This article appeared in Electronic Design and has been published here with permission.
What you’ll learn:
- What are the five core principles of hardware/software co-design?
- How do these principles help build a geographically diverse engineering organization that can successfully develop complex solutions while meeting ambitious performance and development schedule goals?
Hardware/software co-design attempts to optimize the hardware and software components of a complex electronic system while satisfying the project’s goals and design constraints, which usually encompass performance, cost, and power consumption.
This article discusses the five core principles that helped Recogni build a geographically diverse engineering organization that successfully developed a machine-learning (ML) chip while meeting ambitious performance, power-consumption, and development schedule goals. ML software is a rather extreme software case because of the non-deterministic nature of ML development. Experiences with this unique software niche underscore the critical nature of several of these five core principles.
The development team has always had two homes: San Jose, California and Munich, Germany. The San Jose team owns silicon and hardware design, firmware and software development, and data capture and creation. The Munich team develops ML-related software, including the compiler and the necessary software infrastructure ranging from training datasets to compiled perception stacks.

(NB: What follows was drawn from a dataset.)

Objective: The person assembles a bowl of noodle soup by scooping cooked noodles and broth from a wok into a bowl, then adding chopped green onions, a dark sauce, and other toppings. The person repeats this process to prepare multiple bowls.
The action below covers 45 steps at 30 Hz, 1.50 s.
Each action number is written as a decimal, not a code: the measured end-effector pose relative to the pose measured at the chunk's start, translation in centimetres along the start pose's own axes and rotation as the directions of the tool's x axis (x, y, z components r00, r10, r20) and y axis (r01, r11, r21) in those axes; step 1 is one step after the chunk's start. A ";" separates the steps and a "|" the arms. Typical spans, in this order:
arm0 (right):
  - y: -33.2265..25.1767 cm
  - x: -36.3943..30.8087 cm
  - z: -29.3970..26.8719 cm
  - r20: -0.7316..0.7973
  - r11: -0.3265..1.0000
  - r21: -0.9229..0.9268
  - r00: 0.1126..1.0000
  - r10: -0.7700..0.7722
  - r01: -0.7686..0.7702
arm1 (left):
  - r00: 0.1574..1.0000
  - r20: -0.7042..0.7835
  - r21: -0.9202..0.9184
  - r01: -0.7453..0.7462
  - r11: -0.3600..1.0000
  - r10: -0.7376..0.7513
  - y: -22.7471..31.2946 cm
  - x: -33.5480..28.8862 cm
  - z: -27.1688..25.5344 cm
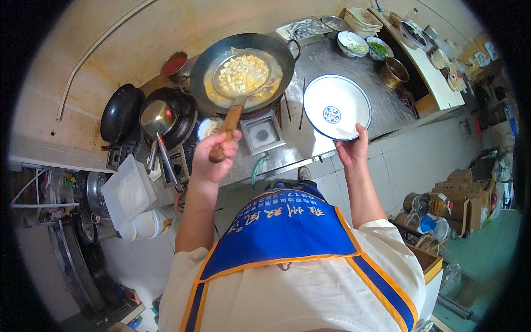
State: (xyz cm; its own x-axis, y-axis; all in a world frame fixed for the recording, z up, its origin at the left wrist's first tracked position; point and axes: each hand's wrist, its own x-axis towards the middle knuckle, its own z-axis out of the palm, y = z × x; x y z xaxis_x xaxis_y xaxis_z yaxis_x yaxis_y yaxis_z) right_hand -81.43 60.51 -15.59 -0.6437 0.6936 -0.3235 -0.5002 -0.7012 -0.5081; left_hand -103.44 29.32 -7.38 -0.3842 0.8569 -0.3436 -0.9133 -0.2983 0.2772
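Ladle [241, 74], laden with pale cubes, was held over the wok [243, 72] on the steel counter, its wooden handle clasped by the left hand [213, 155]. Blue-rimmed white plate [336, 107], right of the wok, was gripped at its near edge by the right hand [354, 149]. A second ladle [157, 119] was rested left of the wok.

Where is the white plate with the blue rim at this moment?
In the head view, the white plate with the blue rim is right of centre, held at its lower edge by the right hand, just right of the dark round wok.
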 end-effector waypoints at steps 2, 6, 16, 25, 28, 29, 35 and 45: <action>0.0 0.5 0.2 0.010 0.999 -0.037 1.000 0.000 0.001 | 1.000 0.007 0.023 0.005 1.000 -0.005 0.4 -0.1 0.2; 0.1 1.2 1.4 0.067 0.997 -0.068 0.997 0.035 -0.030 | 0.999 0.051 0.007 -0.017 1.000 0.016 -0.4 0.1 0.7; 0.9 2.5 6.4 0.095 0.978 -0.210 0.995 0.006 0.015 | 0.999 0.025 -0.074 -0.045 0.996 0.047 -0.6 0.5 2.1; 3.8 4.3 11.1 0.069 0.871 -0.439 0.975 -0.213 0.221 | 0.986 0.101 0.200 -0.151 0.968 0.133 -1.5 -5.4 6.1; 5.7 5.3 12.8 0.029 0.825 -0.512 0.964 -0.264 0.241 | 0.971 0.063 0.378 -0.238 0.895 0.232 -2.1 -8.0 8.2; 6.4 5.6 13.4 0.012 0.799 -0.547 0.957 -0.291 0.250 | 0.972 0.056 0.354 -0.232 0.906 0.227 -2.2 -8.5 8.8; 10.3 8.1 18.0 -0.062 0.920 -0.381 0.990 -0.126 0.093 | 0.958 -0.052 0.670 -0.176 0.721 0.282 -3.3 -12.1 11.3; 12.5 11.0 20.3 0.177 0.997 -0.034 0.982 0.070 -0.065 | 0.815 0.149 0.892 0.133 -0.431 0.560 -5.6 -10.7 5.7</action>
State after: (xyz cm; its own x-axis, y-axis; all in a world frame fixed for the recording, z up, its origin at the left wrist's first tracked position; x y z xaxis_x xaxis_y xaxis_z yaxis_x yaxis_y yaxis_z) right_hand -106.53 55.99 -9.31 -0.7695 0.6023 -0.2122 -0.4369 -0.7389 -0.5130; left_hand -93.48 24.20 -0.12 -0.8046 0.5937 0.0088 0.4630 0.6180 0.6354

This geographic separation amplifies the need for, and the difficulties in making, the worlds of hardware and software development mesh smoothly. It also makes the five core principles of hardware/software co-design stand out in even bolder relief.
Before discussing the five core principles of hardware/software co-design, it’s important to discuss and understand the two different engineering personas—hardware and software—that underlie the team dynamics. In this case, the personas of our development team are somewhat representative of hardware/software co-design teams everywhere.

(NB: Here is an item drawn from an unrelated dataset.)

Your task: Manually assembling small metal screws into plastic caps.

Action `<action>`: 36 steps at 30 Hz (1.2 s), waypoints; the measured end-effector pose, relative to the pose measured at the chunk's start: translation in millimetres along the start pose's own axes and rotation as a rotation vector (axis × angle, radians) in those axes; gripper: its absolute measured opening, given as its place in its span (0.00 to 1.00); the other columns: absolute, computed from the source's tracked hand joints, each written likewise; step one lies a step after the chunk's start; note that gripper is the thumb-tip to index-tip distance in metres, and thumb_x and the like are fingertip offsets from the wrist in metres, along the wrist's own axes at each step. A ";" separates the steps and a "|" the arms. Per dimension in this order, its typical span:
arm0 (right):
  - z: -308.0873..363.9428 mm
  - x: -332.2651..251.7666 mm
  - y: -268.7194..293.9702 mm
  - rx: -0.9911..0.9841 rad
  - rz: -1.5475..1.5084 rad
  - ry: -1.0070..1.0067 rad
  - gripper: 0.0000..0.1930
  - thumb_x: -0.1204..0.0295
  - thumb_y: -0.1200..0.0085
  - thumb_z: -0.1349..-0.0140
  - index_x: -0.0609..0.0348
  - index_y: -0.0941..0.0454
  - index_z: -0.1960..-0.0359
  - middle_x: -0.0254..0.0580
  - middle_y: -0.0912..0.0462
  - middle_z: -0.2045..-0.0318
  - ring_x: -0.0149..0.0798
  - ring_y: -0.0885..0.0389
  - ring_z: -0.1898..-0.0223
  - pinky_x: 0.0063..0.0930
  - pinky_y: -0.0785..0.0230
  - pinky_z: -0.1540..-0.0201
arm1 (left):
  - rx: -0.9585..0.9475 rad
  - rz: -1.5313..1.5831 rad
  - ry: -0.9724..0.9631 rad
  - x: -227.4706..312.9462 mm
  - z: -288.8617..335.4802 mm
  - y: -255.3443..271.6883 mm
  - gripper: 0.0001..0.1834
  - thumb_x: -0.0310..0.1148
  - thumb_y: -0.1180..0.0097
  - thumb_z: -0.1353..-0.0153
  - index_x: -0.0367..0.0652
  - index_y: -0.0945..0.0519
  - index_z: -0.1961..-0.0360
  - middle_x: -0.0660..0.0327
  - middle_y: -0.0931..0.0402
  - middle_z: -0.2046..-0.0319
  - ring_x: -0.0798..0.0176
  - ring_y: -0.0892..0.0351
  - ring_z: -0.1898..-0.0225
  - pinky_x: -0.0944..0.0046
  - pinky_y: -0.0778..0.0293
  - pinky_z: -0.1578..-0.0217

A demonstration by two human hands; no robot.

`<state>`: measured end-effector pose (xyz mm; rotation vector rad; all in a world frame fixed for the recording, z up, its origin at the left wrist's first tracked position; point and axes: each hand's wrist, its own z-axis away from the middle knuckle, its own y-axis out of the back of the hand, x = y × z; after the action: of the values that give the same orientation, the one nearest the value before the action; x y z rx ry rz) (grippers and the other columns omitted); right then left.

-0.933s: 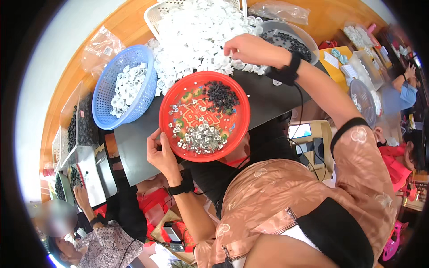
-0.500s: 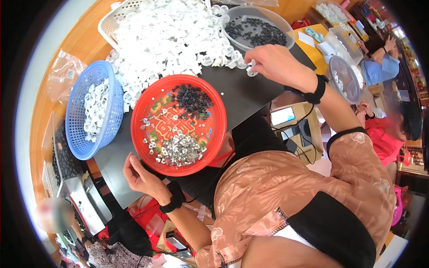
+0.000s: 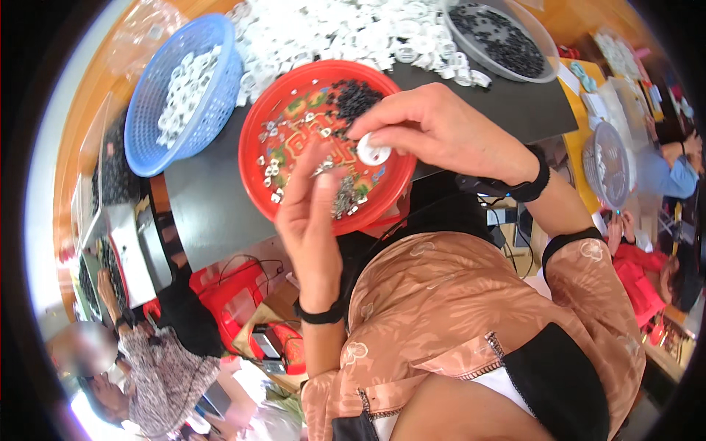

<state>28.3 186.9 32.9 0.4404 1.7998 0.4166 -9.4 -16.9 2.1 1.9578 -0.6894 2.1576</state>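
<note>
R hand point(image 3: 441, 128) is seen in head view, upper centre-R of frame, thumb & fingers pressed tog. on a round white piece point(image 3: 373, 153), which is held above the R half of a red tray point(image 3: 248, 140), upper centre. L hand point(image 3: 312, 235) is raised at the tray's lower part, centre of frame, fingertips pointed up; they're blurred, so whether anything is pinched can't be told. Black bits point(image 3: 354, 97) are heaped in the tray's upper R, partly hidden by R hand; small metal bits point(image 3: 346, 200) are piled lower, partly covered by L hand, w/ some scattered to the L. At frame top, a heap of white pieces point(image 3: 353, 37) is spread on a dark table point(image 3: 198, 206). Upper L, more white pieces are held in a blue basket point(image 3: 212, 116); upper R, more black bits are held in a clear tub point(image 3: 543, 33).
</note>
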 end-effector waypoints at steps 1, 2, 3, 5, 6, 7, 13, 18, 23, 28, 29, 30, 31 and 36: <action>-6.7 -8.0 -6.4 -0.031 -0.055 -0.019 0.10 0.74 0.47 0.41 0.64 0.21 0.59 0.42 0.18 0.69 0.34 0.21 0.68 0.25 0.28 0.62 | 0.000 0.039 0.016 -1.4 2.2 -6.2 0.20 0.26 0.51 0.35 0.33 0.30 0.42 0.53 0.27 0.46 0.63 0.24 0.50 0.63 0.28 0.48; -12.4 -15.4 -11.5 -0.063 -0.109 -0.038 0.09 0.76 0.47 0.38 0.65 0.22 0.57 0.36 0.19 0.71 0.25 0.24 0.70 0.20 0.30 0.65 | -0.002 0.080 0.032 -1.6 4.6 -9.0 0.21 0.25 0.51 0.34 0.33 0.31 0.41 0.53 0.27 0.46 0.62 0.24 0.50 0.62 0.28 0.47; -16.9 -16.8 -17.0 -0.080 -0.121 -0.027 0.09 0.76 0.47 0.38 0.65 0.22 0.57 0.36 0.19 0.71 0.25 0.24 0.70 0.20 0.30 0.65 | -0.007 0.117 0.059 -3.9 7.8 -4.5 0.19 0.25 0.52 0.34 0.32 0.31 0.42 0.53 0.27 0.47 0.62 0.25 0.49 0.62 0.27 0.46; -22.3 -17.2 -24.1 -0.175 -0.233 -0.170 0.08 0.75 0.48 0.36 0.65 0.24 0.59 0.34 0.20 0.72 0.22 0.25 0.70 0.18 0.31 0.67 | 0.040 0.183 0.076 -5.5 8.8 0.8 0.19 0.25 0.52 0.34 0.32 0.30 0.43 0.53 0.27 0.47 0.62 0.25 0.49 0.62 0.27 0.46; -22.6 -16.4 -29.1 -0.186 -0.237 -0.165 0.08 0.75 0.48 0.36 0.65 0.24 0.59 0.34 0.20 0.72 0.22 0.25 0.70 0.18 0.31 0.67 | 0.068 0.252 0.095 -6.0 9.1 3.6 0.18 0.26 0.52 0.34 0.32 0.30 0.43 0.53 0.27 0.48 0.61 0.25 0.48 0.62 0.27 0.46; -21.9 -13.8 -34.9 -0.084 -0.264 -0.127 0.08 0.72 0.48 0.38 0.65 0.23 0.62 0.39 0.20 0.73 0.28 0.23 0.73 0.23 0.30 0.69 | 0.096 0.304 0.103 -7.3 9.0 6.7 0.18 0.26 0.51 0.34 0.32 0.30 0.44 0.54 0.26 0.48 0.61 0.25 0.48 0.62 0.27 0.46; -18.3 -6.5 -37.8 -0.010 -0.284 -0.143 0.10 0.69 0.46 0.39 0.66 0.22 0.67 0.41 0.20 0.78 0.30 0.24 0.78 0.24 0.33 0.74 | 0.114 0.443 0.126 -9.2 7.3 15.6 0.18 0.26 0.50 0.35 0.35 0.30 0.44 0.54 0.26 0.49 0.62 0.25 0.48 0.62 0.27 0.45; -17.6 -3.7 -39.3 -0.013 -0.288 -0.175 0.10 0.69 0.46 0.40 0.66 0.23 0.68 0.41 0.21 0.79 0.30 0.25 0.79 0.25 0.34 0.75 | 0.095 0.422 0.107 -8.0 5.0 9.3 0.18 0.27 0.52 0.33 0.34 0.32 0.43 0.54 0.28 0.48 0.61 0.26 0.47 0.61 0.29 0.43; -18.1 -1.8 -39.7 -0.049 -0.312 -0.198 0.09 0.70 0.46 0.41 0.66 0.23 0.68 0.41 0.21 0.79 0.33 0.23 0.78 0.28 0.32 0.73 | 0.055 0.428 0.117 -9.4 7.3 8.4 0.16 0.28 0.53 0.32 0.34 0.31 0.45 0.54 0.28 0.48 0.60 0.25 0.47 0.60 0.29 0.43; -23.4 -15.5 -38.7 -0.032 -0.190 -0.065 0.09 0.70 0.46 0.42 0.65 0.24 0.68 0.45 0.20 0.75 0.39 0.21 0.73 0.30 0.31 0.69 | 0.001 0.423 0.094 -7.8 8.8 14.3 0.15 0.27 0.52 0.33 0.36 0.30 0.47 0.54 0.27 0.49 0.59 0.25 0.48 0.59 0.29 0.44; -24.4 -17.5 -39.0 -0.030 -0.172 -0.045 0.08 0.70 0.46 0.42 0.65 0.24 0.67 0.46 0.21 0.74 0.42 0.21 0.72 0.32 0.31 0.68 | -0.009 0.421 0.066 -6.5 8.8 14.9 0.15 0.27 0.52 0.34 0.37 0.31 0.47 0.54 0.27 0.50 0.59 0.25 0.47 0.60 0.29 0.44; -25.2 -21.0 -37.6 -0.033 -0.175 -0.049 0.08 0.70 0.46 0.42 0.65 0.24 0.67 0.46 0.21 0.74 0.42 0.21 0.72 0.32 0.31 0.68 | -0.005 0.421 0.069 -5.6 8.3 15.2 0.15 0.27 0.52 0.34 0.37 0.31 0.47 0.54 0.27 0.50 0.59 0.25 0.47 0.60 0.29 0.44; -24.9 -24.0 -36.2 -0.071 -0.164 -0.053 0.08 0.71 0.45 0.43 0.65 0.24 0.67 0.46 0.21 0.72 0.43 0.21 0.70 0.33 0.30 0.66 | 0.032 0.430 0.065 -6.2 7.6 15.1 0.15 0.26 0.52 0.34 0.37 0.31 0.46 0.55 0.28 0.49 0.60 0.26 0.47 0.60 0.29 0.43; -28.5 -7.9 -46.2 -0.035 -0.007 0.189 0.09 0.73 0.43 0.47 0.64 0.24 0.65 0.45 0.24 0.67 0.46 0.23 0.63 0.36 0.31 0.60 | 0.037 0.451 0.076 -4.1 4.7 14.8 0.18 0.25 0.51 0.35 0.36 0.34 0.44 0.55 0.30 0.47 0.60 0.28 0.45 0.60 0.30 0.42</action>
<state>-1.1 141.5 23.9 0.3801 1.9726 0.4977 -10.6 -31.1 -5.2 1.8637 -1.1801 2.4891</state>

Our typical silicon designer is an experienced engineer who has successfully designed, tested, and brought up many chips in their career. These engineers are acutely aware of the “one shot” nature of their work. The consequences of major hardware design errors are very costly and include ballooning silicon design costs and loss of precious time to additional design iterations. Such consequences, which can kill a startup company, cause the hardware design team to lean toward a conservative design approach.
Conversely, our typical ML designer has five years of experience or less and is accustomed to working in a very organic, explorative, and forgiving development environment. Somehow, these two worlds—hardware and software—must work together harmoniously to produce the desired product on time and within budget.

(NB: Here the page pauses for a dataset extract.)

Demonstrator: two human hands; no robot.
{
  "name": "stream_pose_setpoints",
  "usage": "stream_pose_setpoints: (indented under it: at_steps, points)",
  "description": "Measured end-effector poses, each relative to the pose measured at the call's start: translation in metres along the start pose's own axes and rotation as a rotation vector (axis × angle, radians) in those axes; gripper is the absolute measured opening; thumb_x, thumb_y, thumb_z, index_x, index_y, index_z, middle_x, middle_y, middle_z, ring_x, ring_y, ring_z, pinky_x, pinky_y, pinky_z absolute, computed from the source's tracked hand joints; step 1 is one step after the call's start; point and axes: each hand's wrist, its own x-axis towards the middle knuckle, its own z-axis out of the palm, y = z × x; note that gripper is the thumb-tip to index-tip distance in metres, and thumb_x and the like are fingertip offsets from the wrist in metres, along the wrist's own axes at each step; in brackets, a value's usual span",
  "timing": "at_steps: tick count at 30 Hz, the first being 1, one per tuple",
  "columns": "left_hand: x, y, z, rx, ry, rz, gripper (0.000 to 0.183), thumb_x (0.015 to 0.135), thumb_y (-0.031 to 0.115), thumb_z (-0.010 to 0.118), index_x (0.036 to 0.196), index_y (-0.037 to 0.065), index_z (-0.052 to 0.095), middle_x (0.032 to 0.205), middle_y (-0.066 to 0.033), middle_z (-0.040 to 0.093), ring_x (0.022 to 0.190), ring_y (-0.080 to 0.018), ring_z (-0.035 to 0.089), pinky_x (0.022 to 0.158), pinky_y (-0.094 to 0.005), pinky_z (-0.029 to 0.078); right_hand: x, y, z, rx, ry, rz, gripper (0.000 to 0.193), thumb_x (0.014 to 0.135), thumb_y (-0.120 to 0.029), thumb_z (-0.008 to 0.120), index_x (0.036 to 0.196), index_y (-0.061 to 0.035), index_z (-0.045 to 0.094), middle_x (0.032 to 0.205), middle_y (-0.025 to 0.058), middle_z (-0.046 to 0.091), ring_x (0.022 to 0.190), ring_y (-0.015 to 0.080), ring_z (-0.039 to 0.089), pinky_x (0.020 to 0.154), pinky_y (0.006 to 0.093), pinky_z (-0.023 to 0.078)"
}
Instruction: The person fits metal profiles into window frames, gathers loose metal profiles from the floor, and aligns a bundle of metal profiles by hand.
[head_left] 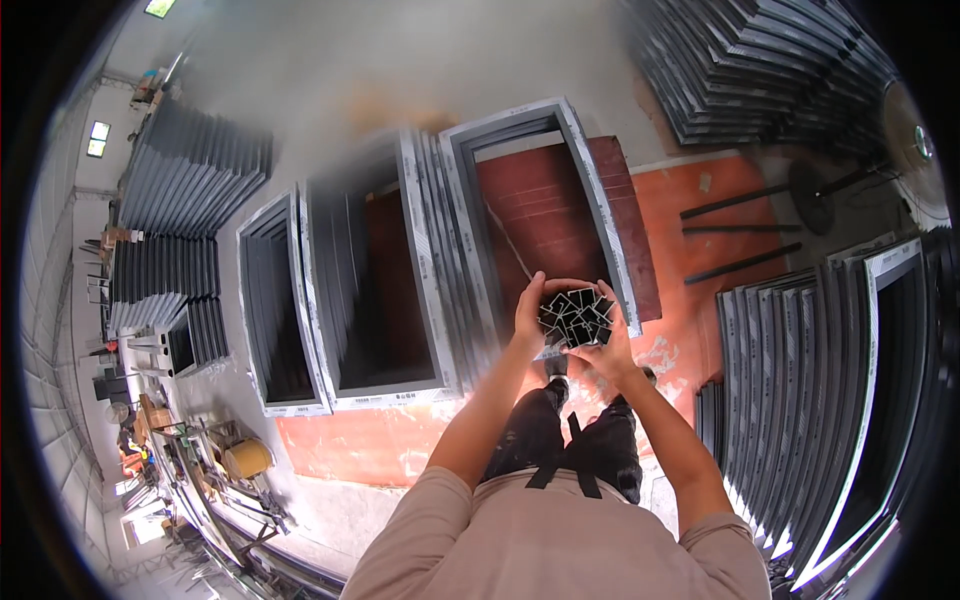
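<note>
Between my two hands is a bundle of dark metal profiles (pixel 576 318), seen end-on with their thin, bright cut edges showing. My left hand (pixel 530 308) wraps round its left side, thumb at the top. On the other side my right hand (pixel 612 348) closes round the right and lower edge. How far the profiles reach below my hands is hidden. Just beyond the bundle stands a grey rectangular frame (pixel 578 150) with pale printed film on its edges, leaning in a row with other frames.
More grey frames (pixel 368 388) stand at left of centre. Stacked frames (pixel 780 390) fill the right side, with another pile (pixel 750 70) at the far right. Dark bars (pixel 735 200) lie near a fan (pixel 915 145). Orange-red sheeting (pixel 350 445) covers part of the floor. A yellow spool (pixel 247 459) sits lower left.
</note>
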Motion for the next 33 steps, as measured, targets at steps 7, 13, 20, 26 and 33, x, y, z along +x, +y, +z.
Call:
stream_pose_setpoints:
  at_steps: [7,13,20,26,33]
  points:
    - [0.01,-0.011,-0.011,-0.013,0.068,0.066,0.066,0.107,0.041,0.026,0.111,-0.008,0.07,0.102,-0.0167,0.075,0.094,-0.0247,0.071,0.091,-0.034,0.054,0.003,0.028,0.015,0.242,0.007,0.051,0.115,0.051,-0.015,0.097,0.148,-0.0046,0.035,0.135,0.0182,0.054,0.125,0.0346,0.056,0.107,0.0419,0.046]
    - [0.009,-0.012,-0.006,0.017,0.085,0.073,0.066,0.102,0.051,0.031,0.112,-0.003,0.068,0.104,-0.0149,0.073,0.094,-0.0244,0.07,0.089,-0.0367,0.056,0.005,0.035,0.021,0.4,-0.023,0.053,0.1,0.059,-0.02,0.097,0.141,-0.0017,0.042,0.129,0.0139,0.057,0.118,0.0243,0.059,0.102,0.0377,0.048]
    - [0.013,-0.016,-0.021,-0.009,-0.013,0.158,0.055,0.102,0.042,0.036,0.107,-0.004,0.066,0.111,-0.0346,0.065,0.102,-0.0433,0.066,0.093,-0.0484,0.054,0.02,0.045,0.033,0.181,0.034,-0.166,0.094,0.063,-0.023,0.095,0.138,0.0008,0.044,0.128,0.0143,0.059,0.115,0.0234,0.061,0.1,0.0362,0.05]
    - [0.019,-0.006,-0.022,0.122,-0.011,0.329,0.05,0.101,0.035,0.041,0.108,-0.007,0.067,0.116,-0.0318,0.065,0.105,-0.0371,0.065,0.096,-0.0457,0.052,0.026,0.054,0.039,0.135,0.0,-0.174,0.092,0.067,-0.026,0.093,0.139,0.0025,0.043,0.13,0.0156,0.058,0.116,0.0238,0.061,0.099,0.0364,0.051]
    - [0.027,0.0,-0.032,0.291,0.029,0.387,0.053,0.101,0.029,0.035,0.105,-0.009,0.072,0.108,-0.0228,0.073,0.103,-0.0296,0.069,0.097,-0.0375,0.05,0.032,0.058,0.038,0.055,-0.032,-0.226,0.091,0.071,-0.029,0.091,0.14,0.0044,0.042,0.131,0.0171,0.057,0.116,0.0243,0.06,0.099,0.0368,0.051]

In some fundamental ways, these two personas are quite different, and it can be very difficult to mesh them into one focused team. However, forging these two diverse engineering personas into one coherent engineering team that works in synchronicity proved to be key to developing a new and innovative piece of ML silicon in minimal time. The five core principles guided the building and management of our team:
Co-Design Core Principle #1: Determinism
The first core principle of hardware/software co-development is determinism. One way to look at determinism is to ask this question: How confident are you about the predictability of a new task’s achievability (such as implementing a new feature or a new circuit)?
Some engineering disciplines—including full-stack software engineering, standard CMOS chip design, and PCB design—operate with high levels of determinism. High levels of determinism mean that when there’s a new engineering challenge to tackle, an experienced engineer or engineering manager can confidently predict a development timeline, saying “I have done this before” or, at least, “A guy on reddit has implemented something similar.”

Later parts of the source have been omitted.